§ **GOAL OF THE EXERCISE**
Each entry below is to be copied verbatim, with no line missing.

§ **EXERCISE INPUTS**
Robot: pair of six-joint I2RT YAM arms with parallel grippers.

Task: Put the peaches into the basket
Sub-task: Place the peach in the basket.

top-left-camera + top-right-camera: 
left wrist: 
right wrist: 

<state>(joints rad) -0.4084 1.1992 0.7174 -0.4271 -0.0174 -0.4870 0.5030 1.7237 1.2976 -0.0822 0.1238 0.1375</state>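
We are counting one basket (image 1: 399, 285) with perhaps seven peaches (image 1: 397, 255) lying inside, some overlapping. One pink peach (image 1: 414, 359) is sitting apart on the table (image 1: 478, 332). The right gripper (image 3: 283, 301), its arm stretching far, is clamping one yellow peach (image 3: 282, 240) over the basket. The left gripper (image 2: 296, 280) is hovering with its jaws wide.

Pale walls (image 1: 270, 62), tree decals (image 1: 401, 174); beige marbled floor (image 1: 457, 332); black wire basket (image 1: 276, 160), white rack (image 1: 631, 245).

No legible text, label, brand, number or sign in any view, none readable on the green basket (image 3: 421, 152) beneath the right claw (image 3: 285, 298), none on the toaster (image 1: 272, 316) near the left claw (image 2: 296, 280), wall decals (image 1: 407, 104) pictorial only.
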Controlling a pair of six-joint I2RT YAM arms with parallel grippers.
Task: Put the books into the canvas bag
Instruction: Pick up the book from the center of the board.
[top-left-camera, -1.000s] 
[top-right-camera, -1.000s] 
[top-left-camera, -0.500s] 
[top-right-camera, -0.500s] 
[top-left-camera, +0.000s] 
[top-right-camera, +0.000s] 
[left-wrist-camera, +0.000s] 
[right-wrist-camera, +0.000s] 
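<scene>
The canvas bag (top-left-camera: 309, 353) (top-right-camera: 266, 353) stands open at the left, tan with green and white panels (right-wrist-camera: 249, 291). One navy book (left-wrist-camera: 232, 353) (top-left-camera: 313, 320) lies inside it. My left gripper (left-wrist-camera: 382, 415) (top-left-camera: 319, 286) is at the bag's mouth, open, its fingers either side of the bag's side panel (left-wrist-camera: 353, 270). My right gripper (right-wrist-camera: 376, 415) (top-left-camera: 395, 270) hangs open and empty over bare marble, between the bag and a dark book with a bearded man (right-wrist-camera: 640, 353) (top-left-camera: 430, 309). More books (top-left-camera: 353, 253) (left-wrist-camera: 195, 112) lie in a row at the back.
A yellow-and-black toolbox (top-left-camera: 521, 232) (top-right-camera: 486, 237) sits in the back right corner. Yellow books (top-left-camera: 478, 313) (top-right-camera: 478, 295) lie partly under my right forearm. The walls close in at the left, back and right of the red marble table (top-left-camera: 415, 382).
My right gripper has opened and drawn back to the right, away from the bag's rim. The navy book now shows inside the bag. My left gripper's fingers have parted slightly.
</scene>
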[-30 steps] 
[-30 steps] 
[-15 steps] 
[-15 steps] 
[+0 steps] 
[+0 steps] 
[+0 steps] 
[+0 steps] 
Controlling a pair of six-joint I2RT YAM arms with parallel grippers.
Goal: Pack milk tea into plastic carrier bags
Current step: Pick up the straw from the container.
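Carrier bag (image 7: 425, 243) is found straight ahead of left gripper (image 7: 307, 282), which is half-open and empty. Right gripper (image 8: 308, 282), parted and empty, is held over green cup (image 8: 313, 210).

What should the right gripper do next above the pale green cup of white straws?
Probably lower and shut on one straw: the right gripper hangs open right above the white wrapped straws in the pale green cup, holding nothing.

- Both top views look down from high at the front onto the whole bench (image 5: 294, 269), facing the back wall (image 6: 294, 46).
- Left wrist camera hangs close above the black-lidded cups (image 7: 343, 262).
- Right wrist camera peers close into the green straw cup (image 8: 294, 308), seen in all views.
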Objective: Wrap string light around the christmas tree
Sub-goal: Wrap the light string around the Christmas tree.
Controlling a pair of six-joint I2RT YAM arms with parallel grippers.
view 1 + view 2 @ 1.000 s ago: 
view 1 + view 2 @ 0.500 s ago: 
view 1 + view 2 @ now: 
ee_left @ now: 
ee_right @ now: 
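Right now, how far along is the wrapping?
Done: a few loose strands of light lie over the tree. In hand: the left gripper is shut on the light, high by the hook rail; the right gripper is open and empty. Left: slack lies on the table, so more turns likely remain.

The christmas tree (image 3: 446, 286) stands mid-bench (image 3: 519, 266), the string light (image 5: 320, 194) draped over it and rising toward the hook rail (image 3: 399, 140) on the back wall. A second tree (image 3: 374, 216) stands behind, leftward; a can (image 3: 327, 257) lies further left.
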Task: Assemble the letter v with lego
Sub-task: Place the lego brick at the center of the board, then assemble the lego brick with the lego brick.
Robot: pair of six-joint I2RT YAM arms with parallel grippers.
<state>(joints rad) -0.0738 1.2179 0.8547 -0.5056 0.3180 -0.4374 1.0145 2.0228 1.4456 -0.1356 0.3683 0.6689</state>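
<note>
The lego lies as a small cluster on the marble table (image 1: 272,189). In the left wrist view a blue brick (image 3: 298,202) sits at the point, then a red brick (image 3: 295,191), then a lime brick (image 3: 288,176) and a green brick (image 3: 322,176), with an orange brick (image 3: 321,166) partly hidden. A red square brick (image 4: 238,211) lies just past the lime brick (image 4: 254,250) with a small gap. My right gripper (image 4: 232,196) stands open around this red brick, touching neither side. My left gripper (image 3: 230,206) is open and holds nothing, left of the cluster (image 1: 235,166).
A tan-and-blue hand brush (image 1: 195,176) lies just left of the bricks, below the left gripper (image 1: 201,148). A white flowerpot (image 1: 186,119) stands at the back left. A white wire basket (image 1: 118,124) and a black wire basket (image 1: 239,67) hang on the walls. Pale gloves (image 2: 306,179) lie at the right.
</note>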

§ **TASK RESPONSE**
Robot: pair of six-joint I2RT YAM arms with parallel grippers.

Task: Put the peaches into the basket
Sub-task: Place the peach in the basket.

top-left-camera + top-right-camera: 
left wrist: 
right wrist: 

<state>(joints rad) -0.4084 1.1992 0.7174 -0.4271 -0.0174 -0.4870 0.5030 1.7237 1.2976 -0.0822 0.1238 0.1375</state>
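We are counting one basket (image 1: 399, 285) with perhaps seven peaches (image 1: 397, 255) lying inside, some overlapping. One pink peach (image 1: 414, 359) is sitting apart on the table (image 1: 478, 332). The right gripper (image 3: 283, 301), its arm stretching far, is clamping one yellow peach (image 3: 282, 240) over the basket. The left gripper (image 2: 296, 280) is hovering with its jaws wide.

Pale walls (image 1: 270, 62), tree decals (image 1: 401, 174); beige marbled floor (image 1: 457, 332); black wire basket (image 1: 276, 160), white rack (image 1: 631, 245).

No legible text, label, brand, number or sign in any view, none readable on the green basket (image 3: 421, 152) beneath the right claw (image 3: 285, 298), none on the toaster (image 1: 272, 316) near the left claw (image 2: 296, 280), wall decals (image 1: 407, 104) pictorial only.
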Controlling a pair of six-joint I2RT YAM arms with parallel grippers.
Task: Put the books into the canvas bag
Instruction: Pick up the book from the center of the board.
[top-left-camera, -1.000s] 
[top-right-camera, -1.000s] 
[top-left-camera, -0.500s] 
[top-right-camera, -0.500s] 
[top-left-camera, +0.000s] 
[top-right-camera, +0.000s] 
[left-wrist-camera, +0.000s] 
[right-wrist-camera, +0.000s] 
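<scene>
The canvas bag (top-left-camera: 309, 353) (top-right-camera: 266, 353) stands open at the left, tan with green and white panels (right-wrist-camera: 249, 291). One navy book (left-wrist-camera: 232, 353) (top-left-camera: 313, 320) lies inside it. My left gripper (left-wrist-camera: 382, 415) (top-left-camera: 319, 286) is at the bag's mouth, open, its fingers either side of the bag's side panel (left-wrist-camera: 353, 270). My right gripper (right-wrist-camera: 376, 415) (top-left-camera: 395, 270) hangs open and empty over bare marble, between the bag and a dark book with a bearded man (right-wrist-camera: 640, 353) (top-left-camera: 430, 309). More books (top-left-camera: 353, 253) (left-wrist-camera: 195, 112) lie in a row at the back.
A yellow-and-black toolbox (top-left-camera: 521, 232) (top-right-camera: 486, 237) sits in the back right corner. Yellow books (top-left-camera: 478, 313) (top-right-camera: 478, 295) lie partly under my right forearm. The walls close in at the left, back and right of the red marble table (top-left-camera: 415, 382).
My right gripper has opened and drawn back to the right, away from the bag's rim. The navy book now shows inside the bag. My left gripper's fingers have parted slightly.
</scene>
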[-30 steps] 
[-30 steps] 
[-15 steps] 
[-15 steps] 
[+0 steps] 
[+0 steps] 
[+0 steps] 
[+0 steps] 
Controlling a pair of six-joint I2RT YAM arms with parallel grippers.
Goal: Pack milk tea into plastic carrier bags
Current step: Pick up the straw from the container.
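Carrier bag (image 7: 425, 243) is found straight ahead of left gripper (image 7: 307, 282), which is half-open and empty. Right gripper (image 8: 308, 282), parted and empty, is held over green cup (image 8: 313, 210).

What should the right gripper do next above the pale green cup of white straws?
Probably lower and shut on one straw: the right gripper hangs open right above the white wrapped straws in the pale green cup, holding nothing.

- Both top views look down from high at the front onto the whole bench (image 5: 294, 269), facing the back wall (image 6: 294, 46).
- Left wrist camera hangs close above the black-lidded cups (image 7: 343, 262).
- Right wrist camera peers close into the green straw cup (image 8: 294, 308), seen in all views.
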Objective: Wrap string light around the christmas tree
Sub-goal: Wrap the light string around the Christmas tree.
Controlling a pair of six-joint I2RT YAM arms with parallel grippers.
view 1 + view 2 @ 1.000 s ago: 
view 1 + view 2 @ 0.500 s ago: 
view 1 + view 2 @ now: 
ee_left @ now: 
ee_right @ now: 
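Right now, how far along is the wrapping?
Done: a few loose strands of light lie over the tree. In hand: the left gripper is shut on the light, high by the hook rail; the right gripper is open and empty. Left: slack lies on the table, so more turns likely remain.

The christmas tree (image 3: 446, 286) stands mid-bench (image 3: 519, 266), the string light (image 5: 320, 194) draped over it and rising toward the hook rail (image 3: 399, 140) on the back wall. A second tree (image 3: 374, 216) stands behind, leftward; a can (image 3: 327, 257) lies further left.
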Task: Assemble the letter v with lego
Sub-task: Place the lego brick at the center of the board, then assemble the lego brick with the lego brick.
Robot: pair of six-joint I2RT YAM arms with parallel grippers.
<state>(joints rad) -0.0738 1.2179 0.8547 -0.5056 0.3180 -0.4374 1.0145 2.0228 1.4456 -0.1356 0.3683 0.6689</state>
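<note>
The lego lies as a small cluster on the marble table (image 1: 272,189). In the left wrist view a blue brick (image 3: 298,202) sits at the point, then a red brick (image 3: 295,191), then a lime brick (image 3: 288,176) and a green brick (image 3: 322,176), with an orange brick (image 3: 321,166) partly hidden. A red square brick (image 4: 238,211) lies just past the lime brick (image 4: 254,250) with a small gap. My right gripper (image 4: 232,196) stands open around this red brick, touching neither side. My left gripper (image 3: 230,206) is open and holds nothing, left of the cluster (image 1: 235,166).
A tan-and-blue hand brush (image 1: 195,176) lies just left of the bricks, below the left gripper (image 1: 201,148). A white flowerpot (image 1: 186,119) stands at the back left. A white wire basket (image 1: 118,124) and a black wire basket (image 1: 239,67) hang on the walls. Pale gloves (image 2: 306,179) lie at the right.
</note>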

This answer leaves nothing further to address.